▶ [PROBLEM REQUIREMENTS]: Your answer must be the full listing, repeated word for word.
Start of Block
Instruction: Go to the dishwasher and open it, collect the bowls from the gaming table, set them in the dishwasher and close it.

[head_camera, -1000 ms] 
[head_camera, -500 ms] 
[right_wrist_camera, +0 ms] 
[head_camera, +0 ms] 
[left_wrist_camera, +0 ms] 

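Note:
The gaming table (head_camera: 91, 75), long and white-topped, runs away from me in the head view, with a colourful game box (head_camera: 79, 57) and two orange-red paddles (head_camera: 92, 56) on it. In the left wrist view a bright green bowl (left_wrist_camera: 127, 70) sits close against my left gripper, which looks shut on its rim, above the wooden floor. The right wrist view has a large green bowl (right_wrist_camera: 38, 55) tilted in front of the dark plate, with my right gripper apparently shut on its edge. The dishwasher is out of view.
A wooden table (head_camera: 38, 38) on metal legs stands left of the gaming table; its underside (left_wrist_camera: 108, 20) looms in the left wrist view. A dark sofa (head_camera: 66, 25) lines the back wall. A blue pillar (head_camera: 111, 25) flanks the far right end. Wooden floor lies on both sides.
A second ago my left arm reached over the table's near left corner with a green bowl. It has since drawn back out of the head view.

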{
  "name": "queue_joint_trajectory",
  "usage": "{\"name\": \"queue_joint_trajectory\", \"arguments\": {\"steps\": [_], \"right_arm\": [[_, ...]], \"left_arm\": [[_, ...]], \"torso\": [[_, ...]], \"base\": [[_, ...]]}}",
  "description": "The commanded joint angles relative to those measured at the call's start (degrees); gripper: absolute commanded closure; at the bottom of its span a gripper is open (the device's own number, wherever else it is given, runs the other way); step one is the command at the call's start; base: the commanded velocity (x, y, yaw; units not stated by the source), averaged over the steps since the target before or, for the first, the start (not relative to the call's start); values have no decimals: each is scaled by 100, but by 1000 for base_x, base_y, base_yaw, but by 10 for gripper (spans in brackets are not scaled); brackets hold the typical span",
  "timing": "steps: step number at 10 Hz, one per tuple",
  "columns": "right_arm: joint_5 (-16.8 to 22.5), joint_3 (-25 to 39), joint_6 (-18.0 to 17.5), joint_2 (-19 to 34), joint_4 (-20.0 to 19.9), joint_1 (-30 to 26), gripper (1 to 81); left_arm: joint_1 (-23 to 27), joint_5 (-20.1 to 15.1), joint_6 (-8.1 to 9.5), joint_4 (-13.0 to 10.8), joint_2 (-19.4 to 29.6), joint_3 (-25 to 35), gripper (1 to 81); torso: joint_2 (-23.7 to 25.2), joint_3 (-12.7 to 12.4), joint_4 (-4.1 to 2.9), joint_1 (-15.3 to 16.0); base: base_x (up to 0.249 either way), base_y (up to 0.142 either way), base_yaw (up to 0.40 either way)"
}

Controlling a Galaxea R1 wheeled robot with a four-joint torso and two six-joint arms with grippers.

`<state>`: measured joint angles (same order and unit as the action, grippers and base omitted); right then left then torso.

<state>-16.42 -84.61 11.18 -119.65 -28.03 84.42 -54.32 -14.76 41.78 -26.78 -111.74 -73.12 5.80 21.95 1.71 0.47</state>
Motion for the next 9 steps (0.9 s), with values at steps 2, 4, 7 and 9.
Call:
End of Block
▶ [WRITTEN RESPONSE]:
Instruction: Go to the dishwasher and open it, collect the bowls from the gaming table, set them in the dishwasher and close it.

[head_camera, -1000 ms] 
[head_camera, -500 ms] 
[right_wrist_camera, +0 ms] 
[head_camera, +0 ms] 
[left_wrist_camera, +0 ms] 

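Note:
The gaming table (head_camera: 91, 75), long and white-topped, runs away from me in the head view, with a colourful game box (head_camera: 79, 57) and two orange-red paddles (head_camera: 92, 56) on it. In the left wrist view a bright green bowl (left_wrist_camera: 127, 70) sits close against my left gripper, which looks shut on its rim, above the wooden floor. The right wrist view has a large green bowl (right_wrist_camera: 38, 55) tilted in front of the dark plate, with my right gripper apparently shut on its edge. The dishwasher is out of view.
A wooden table (head_camera: 38, 38) on metal legs stands left of the gaming table; its underside (left_wrist_camera: 108, 20) looms in the left wrist view. A dark sofa (head_camera: 66, 25) lines the back wall. A blue pillar (head_camera: 111, 25) flanks the far right end. Wooden floor lies on both sides.
A second ago my left arm reached over the table's near left corner with a green bowl. It has since drawn back out of the head view.
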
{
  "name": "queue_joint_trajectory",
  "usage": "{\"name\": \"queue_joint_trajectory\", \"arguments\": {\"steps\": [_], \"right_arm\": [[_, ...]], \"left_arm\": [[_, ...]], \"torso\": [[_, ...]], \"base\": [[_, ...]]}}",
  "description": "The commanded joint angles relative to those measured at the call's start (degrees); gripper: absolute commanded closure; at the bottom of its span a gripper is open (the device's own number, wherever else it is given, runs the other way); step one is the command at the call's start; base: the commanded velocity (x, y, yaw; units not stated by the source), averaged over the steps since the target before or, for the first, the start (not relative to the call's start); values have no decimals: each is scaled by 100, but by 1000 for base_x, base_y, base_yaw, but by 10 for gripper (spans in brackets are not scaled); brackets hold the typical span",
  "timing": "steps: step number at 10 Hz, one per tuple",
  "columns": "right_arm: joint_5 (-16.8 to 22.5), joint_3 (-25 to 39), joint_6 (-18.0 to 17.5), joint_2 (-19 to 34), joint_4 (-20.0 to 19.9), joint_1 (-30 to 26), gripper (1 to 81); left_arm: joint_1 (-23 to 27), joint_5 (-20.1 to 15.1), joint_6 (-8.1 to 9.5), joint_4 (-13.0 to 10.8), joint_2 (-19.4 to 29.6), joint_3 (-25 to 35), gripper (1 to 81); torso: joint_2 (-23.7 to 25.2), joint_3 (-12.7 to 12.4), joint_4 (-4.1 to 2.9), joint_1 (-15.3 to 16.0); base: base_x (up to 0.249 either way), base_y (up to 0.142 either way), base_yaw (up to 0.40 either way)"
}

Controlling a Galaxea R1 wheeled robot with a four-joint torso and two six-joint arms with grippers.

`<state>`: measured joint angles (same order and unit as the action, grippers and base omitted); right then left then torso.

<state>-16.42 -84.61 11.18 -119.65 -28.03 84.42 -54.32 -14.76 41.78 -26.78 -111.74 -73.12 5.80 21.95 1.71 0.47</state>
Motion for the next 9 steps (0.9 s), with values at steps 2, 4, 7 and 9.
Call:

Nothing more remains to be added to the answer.